I can’t see any situation where Bing is going to be a majority player in the search space in the next couple of years. In Australia it trails Google in market share by about 75% and it’s no small feat to cross that divide. While the traffic volume is not going to compare to Google I have found the quality to be slightly more conversion oriented in certain market sectors, and for that reason it is still an important traffic channel.
With Siri defaulting to Bing in the latest versions of iOS and IE & Bing still remaining the default in all new Microsoft Office installations I would urge all Search & Online marketers to continue to think about Bing.
The problem comes when you land one of those ‘naughty’ clients; you know the ones that bought that ‘backlink package’ for $19.99 on one of those forums.
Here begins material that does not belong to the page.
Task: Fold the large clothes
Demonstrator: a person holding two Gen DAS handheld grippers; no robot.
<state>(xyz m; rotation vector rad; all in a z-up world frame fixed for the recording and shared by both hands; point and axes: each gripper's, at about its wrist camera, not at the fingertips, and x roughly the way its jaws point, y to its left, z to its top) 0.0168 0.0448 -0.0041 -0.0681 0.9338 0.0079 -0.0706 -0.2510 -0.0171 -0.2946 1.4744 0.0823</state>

Rarely is there an opportunity to get links entirely removed from auto approve directories, comment submissions, pingbacks or forum profiles. Google has come to the party and provided us a disavow tool that we can upload hundreds or thousands of offending domains to, however, Bing has been less than helpful with their upload one domain at a time approach to disavow.
While looking for a scalable solution to disavow thousands of links from a single domain, I can across a guy named Jim Munro from Dumb SEO Questions. Obviously he’s had a similar issue, he didn’t bother searching the internet for answers, he dived in a built a tool.
After a couple of stumbling blocks I was able to disavow a couple of thousand domains, on auto pilot, in 20 minutes.
Setup goes as follows:
1) Grab yourself a webmaster API key here:
https://ssl.bing.com/webmaster/home/api?url={insert _your_domain}
2) Open up bwtdisavow.exe.config in your favourite text editor (I use notpad++)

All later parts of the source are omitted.